BLAME GAME

Why Etsy engineers send company-wide emails confessing mistakes they made

Fear of failure is often baked into workplace culture in a way that makes people either unwilling to take risks, inclined towards hiding mistakes, or too ready to blame others. Etsy, the recently public craft-focused e-commerce site, has made a concerted effort to change that.

In a conversation yesterday (Sept. 17) with Quartz editor-in-chief Kevin Delaney, Etsy CEO Chad Dickerson revealed that people at the company are encouraged to document their mistakes and how they happened, in public emails.

“It’s called a PSA and people will send out an email to the company or a list of people saying I made this mistake, here’s how I made that mistake, don’t you make this mistake,” Dickerson said. “So that’s proactive and I think really demonstrates that the culture is self perpetuating.”

He was referring to the company’s efforts at practicing a “just culture,” based on the idea that blamelessness makes people more accountable, and more willing to admit mistakes.

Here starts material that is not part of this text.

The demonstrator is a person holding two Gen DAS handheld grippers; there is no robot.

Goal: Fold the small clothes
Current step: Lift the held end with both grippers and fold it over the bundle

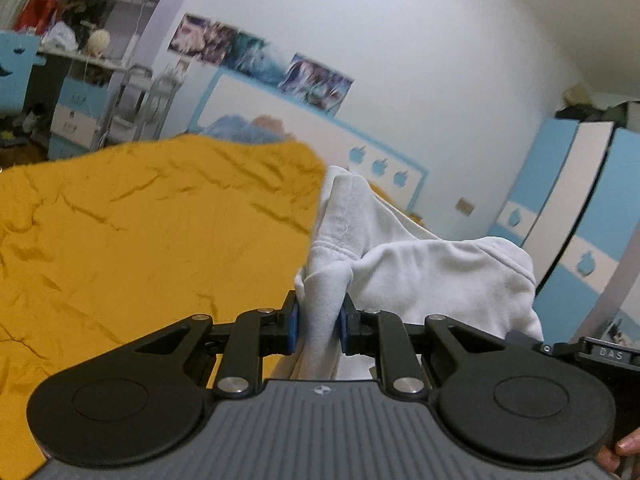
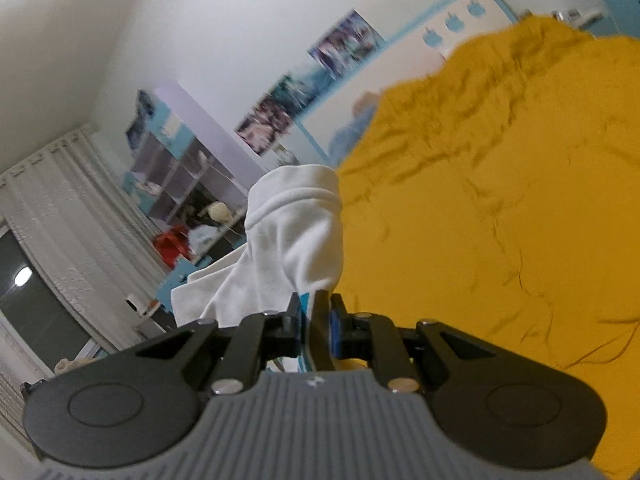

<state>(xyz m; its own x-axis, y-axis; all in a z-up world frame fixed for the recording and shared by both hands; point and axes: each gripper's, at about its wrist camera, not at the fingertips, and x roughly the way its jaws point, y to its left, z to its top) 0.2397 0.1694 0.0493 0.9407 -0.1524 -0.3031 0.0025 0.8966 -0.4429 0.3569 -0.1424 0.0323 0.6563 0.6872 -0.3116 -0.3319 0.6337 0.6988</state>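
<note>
Wrinkled mustard-yellow bedding [image 1: 132,240] filled the surface below, bare across its wide span. Above it hung a white cotton garment with ribbed hems [image 1: 420,264], bunched and lifted clear. The left gripper [image 1: 318,320] was clamped on one thick fold; the right gripper [image 2: 314,320] pinched another. Only the right view showed a pale curtain [image 2: 60,216]; only the left, blue-and-white wardrobe doors [image 1: 576,200] far right.

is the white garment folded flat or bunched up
Bunched up: the white garment hangs in loose folds, pinched in both tools, above the yellow sheet.
</note>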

As described by Etsy CTO John Allspaw in an Etsy blog post, engineers (and now others at the company) who mess up are given the opportunity to give a detailed account of what they did, the effects they had, their expectations and assumptions, and what they think happened. And, crucially, they can give that account without any fear of punishment or retribution, in what’s called “a blameless post-mortem.”

According to Allspaw, the first PSA emails began in late 2010 or early 2011 when engineers at Etsy encountered a particularly obscure, common-sense defying bug that they thought others might run into as well. They shared it around in the hope that it might save engineers a headache in the future. The practice spread from there.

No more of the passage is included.